The report draws on the metaphor of FLOSS as infrastructure, since it is readily available to anyone alike, but also in needs maintenance – has its limitations, but works well to illustrate the point. Just like infrastructure supports the flows of ideas, goods and people FLOSS operates on every level of digital infrastructure, whether talking about the NTP protocol synchronizing the internet, GnuPG (an encryption protocol allowing secure communication and data sharing) or MySQL (a database structure which quickly became a go-to standard for information storage and retrieval). Another commonality: as long as the infrastructure functions, its underlying support systems are seemingly invisible. That is, up until the point of failure it is unseen to which extent both private and public goods and services and public or private communication rely on these software packages. Only at failure, it becomes painfully explicit.

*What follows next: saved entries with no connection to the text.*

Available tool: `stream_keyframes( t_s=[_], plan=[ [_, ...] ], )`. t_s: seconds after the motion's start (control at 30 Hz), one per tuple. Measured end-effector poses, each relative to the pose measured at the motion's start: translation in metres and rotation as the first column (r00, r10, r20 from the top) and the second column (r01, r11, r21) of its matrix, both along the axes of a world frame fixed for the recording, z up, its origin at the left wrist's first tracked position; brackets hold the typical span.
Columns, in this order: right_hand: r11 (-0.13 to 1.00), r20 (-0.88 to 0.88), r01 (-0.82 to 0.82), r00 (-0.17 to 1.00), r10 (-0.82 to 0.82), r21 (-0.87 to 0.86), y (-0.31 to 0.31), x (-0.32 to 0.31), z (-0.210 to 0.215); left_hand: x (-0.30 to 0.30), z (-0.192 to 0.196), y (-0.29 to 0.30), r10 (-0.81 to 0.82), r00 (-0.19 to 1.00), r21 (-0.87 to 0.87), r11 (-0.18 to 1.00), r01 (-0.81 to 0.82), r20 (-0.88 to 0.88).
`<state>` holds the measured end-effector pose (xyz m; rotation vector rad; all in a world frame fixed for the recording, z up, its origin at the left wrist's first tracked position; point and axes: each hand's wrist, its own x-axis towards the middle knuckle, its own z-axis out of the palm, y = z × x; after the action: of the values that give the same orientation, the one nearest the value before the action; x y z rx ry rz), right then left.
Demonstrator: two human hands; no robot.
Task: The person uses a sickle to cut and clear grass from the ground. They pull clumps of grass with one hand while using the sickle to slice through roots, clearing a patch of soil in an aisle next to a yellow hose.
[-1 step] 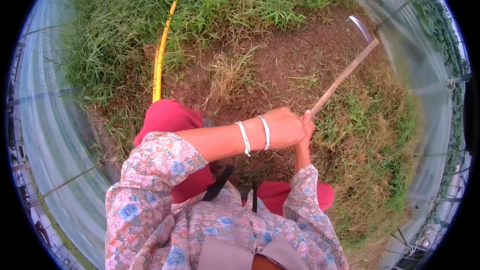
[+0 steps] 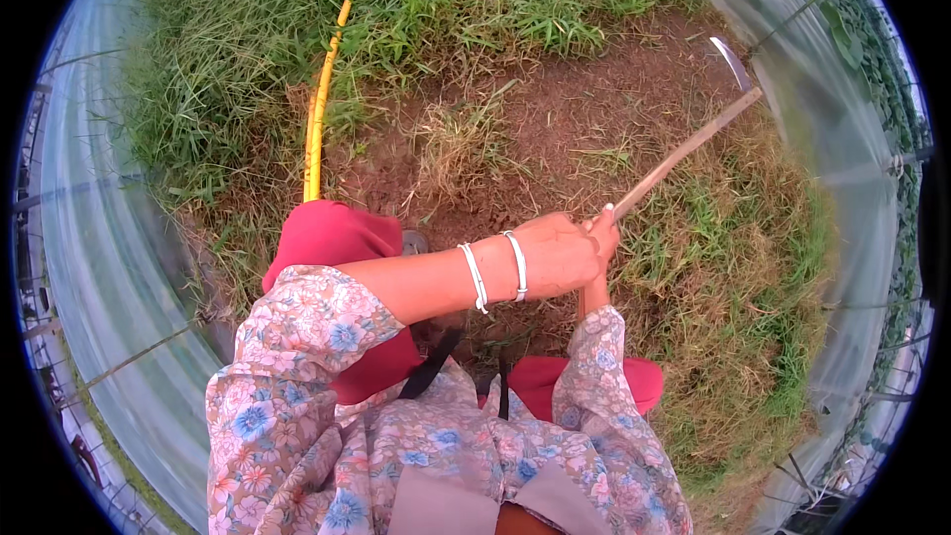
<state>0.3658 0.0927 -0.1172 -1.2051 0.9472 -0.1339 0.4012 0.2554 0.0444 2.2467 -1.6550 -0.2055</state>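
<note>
I hold a hoe with a long wooden handle (image 2: 688, 149) and a narrow, curved metal blade (image 2: 731, 63). The blade is at the far right, over the boundary between bare brown soil and a plastic sheet; I cannot tell whether it touches the ground. My left hand (image 2: 558, 253), with two white bands at its wrist, reaches across to the right and closes round the handle's near end. Right beside it, my right hand (image 2: 604, 233) grips the same handle, partly hidden behind the left. Most of its fingers are out of sight.
Bare soil (image 2: 565, 109) with a dry grass tuft (image 2: 464, 144) lies in front of me. A yellow hose (image 2: 322, 104) runs along the left through tall green grass (image 2: 218, 69). Plastic sheeting (image 2: 109, 238) curves along both sides. Cut, dried grass (image 2: 713, 307) covers the right.
The hoe's blade has shifted slightly right and nearer to me, and the handle lies a little flatter. Both hands have moved slightly left and still grip it.
</note>
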Motion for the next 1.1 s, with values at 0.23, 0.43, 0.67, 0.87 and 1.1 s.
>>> stream_keyframes(
  t_s=[0.23, 0.43, 0.67, 0.87, 1.1],
  plan=[
    [0.845, -0.236, -0.524, 0.813, 0.533, 0.104, 0.091, -0.119, -0.051, -0.015, 0.021, 0.041, 0.11, 0.993, 0.044, 0.993, -0.108, -0.052],
    [0.97, -0.055, -0.217, 0.973, 0.224, 0.107, 0.045, -0.066, -0.073, -0.04, 0.043, 0.055, 0.171, 0.985, -0.006, 0.985, -0.171, 0.001],
    [0.481, -0.28, -0.432, 0.891, 0.356, -0.763, 0.128, -0.131, -0.058, -0.049, 0.05, 0.052, 0.128, 0.99, 0.006, 0.992, -0.128, -0.051],
    [0.909, -0.139, -0.415, 0.903, 0.407, -0.034, 0.054, -0.128, -0.078, -0.053, 0.047, 0.056, 0.137, 0.991, -0.007, 0.991, -0.137, 0.011],
    [0.955, -0.096, -0.284, 0.956, 0.276, -0.081, 0.118, -0.086, -0.058, -0.062, 0.04, 0.041, 0.061, 0.998, 0.031, 0.998, -0.06, -0.034]
  ],
)
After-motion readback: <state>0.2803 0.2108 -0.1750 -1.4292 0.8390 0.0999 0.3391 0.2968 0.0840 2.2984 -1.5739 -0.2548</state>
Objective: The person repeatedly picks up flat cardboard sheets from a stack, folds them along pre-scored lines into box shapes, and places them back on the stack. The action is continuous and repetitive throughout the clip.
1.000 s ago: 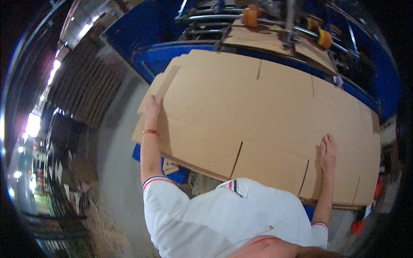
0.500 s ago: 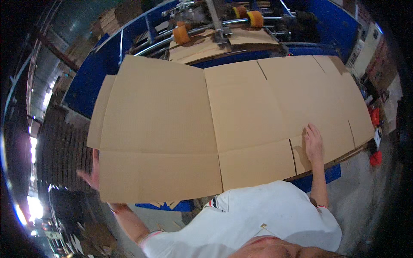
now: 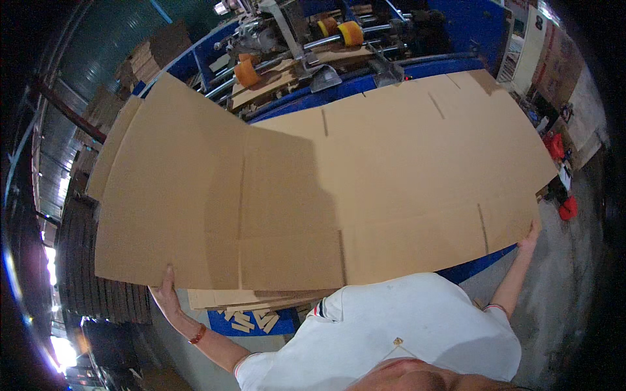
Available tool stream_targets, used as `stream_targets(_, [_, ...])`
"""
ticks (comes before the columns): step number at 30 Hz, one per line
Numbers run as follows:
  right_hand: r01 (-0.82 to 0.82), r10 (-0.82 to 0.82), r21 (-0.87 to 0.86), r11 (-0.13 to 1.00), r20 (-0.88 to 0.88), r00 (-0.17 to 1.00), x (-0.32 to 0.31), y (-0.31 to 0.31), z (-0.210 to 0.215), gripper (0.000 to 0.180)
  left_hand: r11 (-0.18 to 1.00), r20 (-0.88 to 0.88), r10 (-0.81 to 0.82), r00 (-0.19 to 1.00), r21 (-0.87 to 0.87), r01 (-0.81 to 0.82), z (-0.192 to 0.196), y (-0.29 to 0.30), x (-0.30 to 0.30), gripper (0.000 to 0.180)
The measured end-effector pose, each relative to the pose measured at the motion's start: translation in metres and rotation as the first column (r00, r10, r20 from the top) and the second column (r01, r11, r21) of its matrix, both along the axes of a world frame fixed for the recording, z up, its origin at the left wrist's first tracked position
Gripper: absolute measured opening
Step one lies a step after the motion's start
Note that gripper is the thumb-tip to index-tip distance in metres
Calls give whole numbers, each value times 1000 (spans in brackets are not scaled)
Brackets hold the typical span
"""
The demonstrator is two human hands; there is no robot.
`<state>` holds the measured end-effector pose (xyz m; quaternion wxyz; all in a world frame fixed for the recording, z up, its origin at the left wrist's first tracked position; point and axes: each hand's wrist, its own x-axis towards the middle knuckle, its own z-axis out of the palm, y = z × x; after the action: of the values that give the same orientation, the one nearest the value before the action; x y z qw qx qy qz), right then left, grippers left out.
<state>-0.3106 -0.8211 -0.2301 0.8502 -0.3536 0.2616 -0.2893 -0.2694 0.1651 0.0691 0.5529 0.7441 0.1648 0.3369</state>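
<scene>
Lifting big flat cardboard sheet [image 3: 326, 189] off stack [image 3: 261, 300], L hand [image 3: 166, 290] & R hand [image 3: 529, 236] wide apart, clamped on near edge. Next prob needs level carry toward blue machine [image 3: 365, 72].

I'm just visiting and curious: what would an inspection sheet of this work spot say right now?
Surface: blue machine bed, mostly covered by cardboard.
Job's things: large flat cardboard sheet with slots and creases, held up at its near edge; a stack of more sheets beneath it.
Clutter: small cardboard offcuts on a blue part below the stack.
Hands: left hand grips the sheet's near left edge; right hand holds its right corner.
Cables: nothing seen.
Surroundings: orange rollers on the machine, piles of cardboard at far left, red objects on the concrete floor.
</scene>
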Motion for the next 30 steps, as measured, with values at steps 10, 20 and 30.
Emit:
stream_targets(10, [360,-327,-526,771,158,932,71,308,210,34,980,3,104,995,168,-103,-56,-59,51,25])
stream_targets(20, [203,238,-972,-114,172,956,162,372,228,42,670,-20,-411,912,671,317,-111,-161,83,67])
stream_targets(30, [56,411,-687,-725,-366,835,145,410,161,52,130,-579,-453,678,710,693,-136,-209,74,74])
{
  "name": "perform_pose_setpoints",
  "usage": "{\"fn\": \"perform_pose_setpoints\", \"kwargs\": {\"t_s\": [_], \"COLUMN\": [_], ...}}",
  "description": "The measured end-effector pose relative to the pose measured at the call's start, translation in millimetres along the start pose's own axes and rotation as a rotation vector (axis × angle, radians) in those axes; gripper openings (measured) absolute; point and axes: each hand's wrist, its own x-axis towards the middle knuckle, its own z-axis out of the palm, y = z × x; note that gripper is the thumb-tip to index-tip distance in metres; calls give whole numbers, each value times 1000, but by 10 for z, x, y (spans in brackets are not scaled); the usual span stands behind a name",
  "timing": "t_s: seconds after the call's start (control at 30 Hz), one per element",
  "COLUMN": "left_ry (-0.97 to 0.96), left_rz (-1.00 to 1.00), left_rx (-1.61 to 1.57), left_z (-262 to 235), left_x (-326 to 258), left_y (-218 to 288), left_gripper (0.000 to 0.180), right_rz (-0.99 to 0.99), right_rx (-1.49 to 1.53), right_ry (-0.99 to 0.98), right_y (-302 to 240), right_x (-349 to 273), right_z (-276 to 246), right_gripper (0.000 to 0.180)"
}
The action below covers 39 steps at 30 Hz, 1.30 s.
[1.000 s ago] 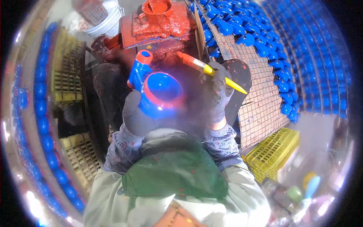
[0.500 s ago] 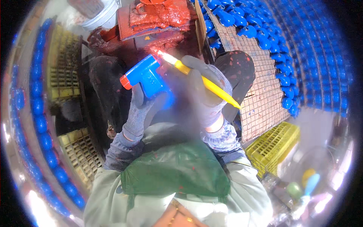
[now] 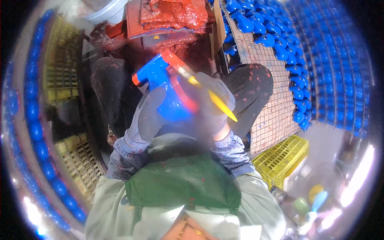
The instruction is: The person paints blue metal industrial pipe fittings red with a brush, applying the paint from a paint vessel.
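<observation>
Since 0.5 s ago: fitting [image 3: 161,77] shows its broad bowl's red rim at right; brush [image 3: 195,81] sits closer in, butt shifted left and slightly nearer, bristles now overlapping the tube's far right end (contact: cannot tell). At 1.0 s ago the bowl's mouth faced up and the brush was apart.

Orientation: tube's long axis runs near left to far right, red-ringed end pointing left; bowl extends near and right. Brush tip points far left.

Position: fitting above the lap, between the knees.

Grip: left hand [image 3: 151,110] clasps the fitting's near left side, underside fingers hidden; right hand [image 3: 214,100] closed around the brush handle.
</observation>
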Motion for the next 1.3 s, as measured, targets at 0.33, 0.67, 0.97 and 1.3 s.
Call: {"fn": "perform_pose_setpoints", "kwargs": {"t_s": [0.33,0.67,0.97,1.3], "left_ry": [-93,13,104,129], "left_rz": [-236,343,1500,1465], "left_rx": [-808,359,1357,1606], "left_z": [-39,-216,-437,-289], "left_x": [22,-84,21,-69], "left_y": [281,176,755,756], "left_gripper": [53,56,32,42], "right_rz": [255,451,109,242], "right_rx": [576,821,613,618], "right_ry": [270,397,325,416], "right_y": [276,221,-295,-406], "right_x": [-12,117,267,262], "right_z": [210,-8,-532,-657], "right_gripper": [25,14,15,18]}}
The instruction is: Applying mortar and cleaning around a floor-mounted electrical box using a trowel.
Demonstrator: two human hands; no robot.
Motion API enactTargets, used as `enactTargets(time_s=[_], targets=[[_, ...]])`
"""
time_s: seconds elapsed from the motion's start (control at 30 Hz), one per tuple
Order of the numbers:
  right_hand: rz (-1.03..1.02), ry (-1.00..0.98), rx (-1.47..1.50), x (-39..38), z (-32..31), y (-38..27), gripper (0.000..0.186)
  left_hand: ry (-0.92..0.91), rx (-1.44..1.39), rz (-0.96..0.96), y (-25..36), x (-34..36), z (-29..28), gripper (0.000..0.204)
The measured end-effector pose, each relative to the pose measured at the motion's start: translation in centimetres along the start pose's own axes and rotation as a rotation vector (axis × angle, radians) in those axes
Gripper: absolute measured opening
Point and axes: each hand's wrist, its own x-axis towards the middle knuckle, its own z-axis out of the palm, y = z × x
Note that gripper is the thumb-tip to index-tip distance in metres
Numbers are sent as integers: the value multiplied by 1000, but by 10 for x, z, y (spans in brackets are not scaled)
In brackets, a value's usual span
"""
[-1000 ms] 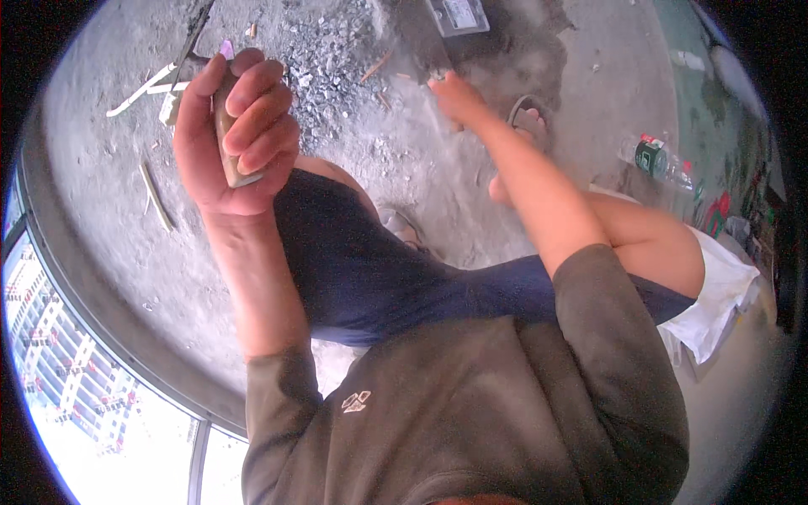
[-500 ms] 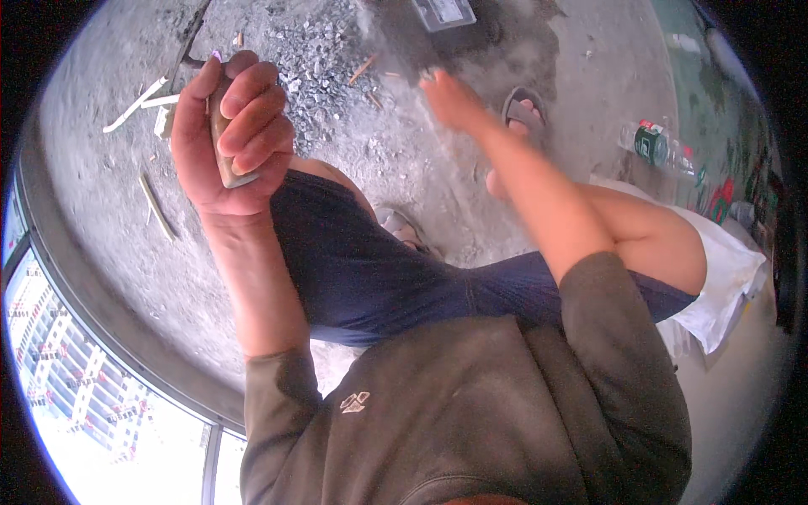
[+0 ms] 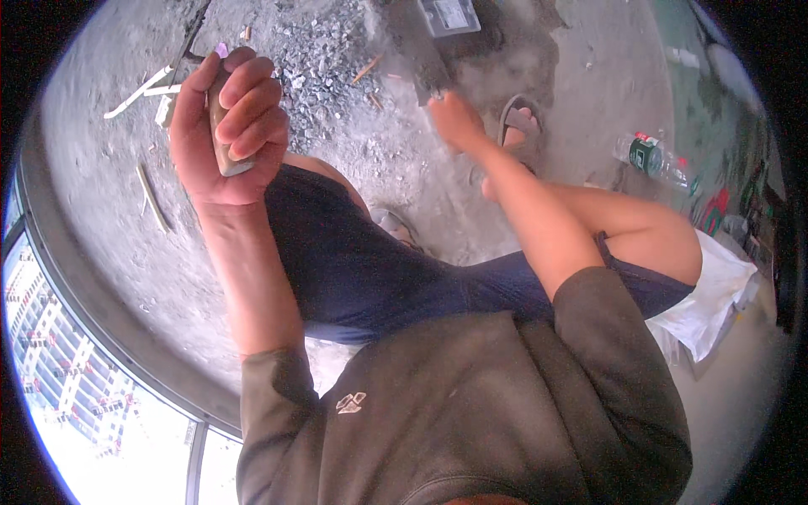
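Left hand [image 3: 195, 147] partly hides tan handle [image 3: 221, 145]; right hand [image 3: 457, 122] indistinct, grip undetermined; far clear box [image 3: 449, 18] cut off.

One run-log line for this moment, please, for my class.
left hand: holding brown handle | right hand: at dark strip's end, grip unclear | nearby: gravel, plastic bottle

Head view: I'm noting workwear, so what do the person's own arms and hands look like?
The left hand and right hand are gloveless; no watch or bracelet shows. The left sleeve and right sleeve are dark brown, loose and plain, ending near the elbows.
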Motion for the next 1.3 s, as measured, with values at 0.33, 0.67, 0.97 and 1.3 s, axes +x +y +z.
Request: enactTargets(time_s=[0.33, 0.67, 0.97, 1.3], targets=[[-248, 93, -157, 78, -25, -31, 34, -33, -9, 5, 6, -18, 2, 22], [-236, 144, -207, 91, -8, -20, 38, -30, -39, 15, 8, -23, 2, 20], [-125, 76, -79, 45, -5, -20, 36, -41, -25, 24, 10, -23, 0, 20], [-300, 199, -181, 70, -14, -4, 31, -45, -15, 5, 8, -19, 1, 21]])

The recent well-known example of this escalation taking place is with the so-called Heartbleed bug. The FLOSS OpenSSL package contains the most widely used protocol for encrypting web traffic. Due to a bug creeping into the code somewhere in 2011, attackers could intercept information from connections that should be encrypted – which rendered large parts of online infrastructure unsafe in design, including services like Google, Amazon and many others. The issue raised the attention to the OpenSSL developers’ under-capacity – only one working full time for a salary of only a third to its colleagues in commercial counterparts. This is the point where the impact assessment tools might come into play – rather than relying on controversies to make visible the apparent widespread embedding and dependency on particular pieces of software, why not use impact assessment as a way to understand public relevance?
Conducting impact assessments can help communicate the necessity of maintenance by making visible the embeddedness of FLOSS software packages – whether it is on the level of language, operating system or protocol. To briefly contextualize, impact assessment grew out of changing management needs and has been implemented in the organisation of ‘soft output’ whether it be policymaking or social entrepreneurship. It is an interventionist tool that allows defining qualitative output with subsequent quantitative proxies to help understand the implementation results in relation to the desired output as described in a theory of change. It helps to both evaluate the social, technological, economic, environmental and political value created and subsequently make insightful the extend to which obsoletion would disrupt existing public digital infrastructure.
Without going too much into detail it needs mentioning that impact assessment already made its introduction as part of reporting deliverables to funders where relevant. Part of this exercise, however, is to instrumentalize impact assessment not only for (private) reporting by projects already funded but for (public) communicating FLOSS impact especially for projects without the necessary revenue streams in place. Needless to say, this output is only one of the steps in the process of making crucial FLOSS more sustainable but an important one, assessment output might help tapping into public or private sponsorship, establishing new collaborations with governments, educators and businesses alike, and venture into other new and exciting funding models.
This piece is meant as a conversation starter, do you already know of existing strategies to help communicate FLOSS output, are you involved in creating alternative business models for for-good public data infrastructure – ideas and comments welcome. Email: jeroen@data-activism.net
As
for a short disclaimer I have been working with social enterprises
developing market research and impact-first business models, I have
been mulling over the crossover between social entrepreneurship and
(FLOSS)
activism, in their common struggle for sustainability, relying on
informal networks or communities of action and trying to make a
social change either from within or from the outside. This blog post
is an attempt
to think together social entrepreneurship and data activism through
the use of a use-case: impact assessment for FLOSS.
References:
Eghbal, N. (2016). Roads and bridges: The unseen labor behind our digital infrastructure. Ford Foundation.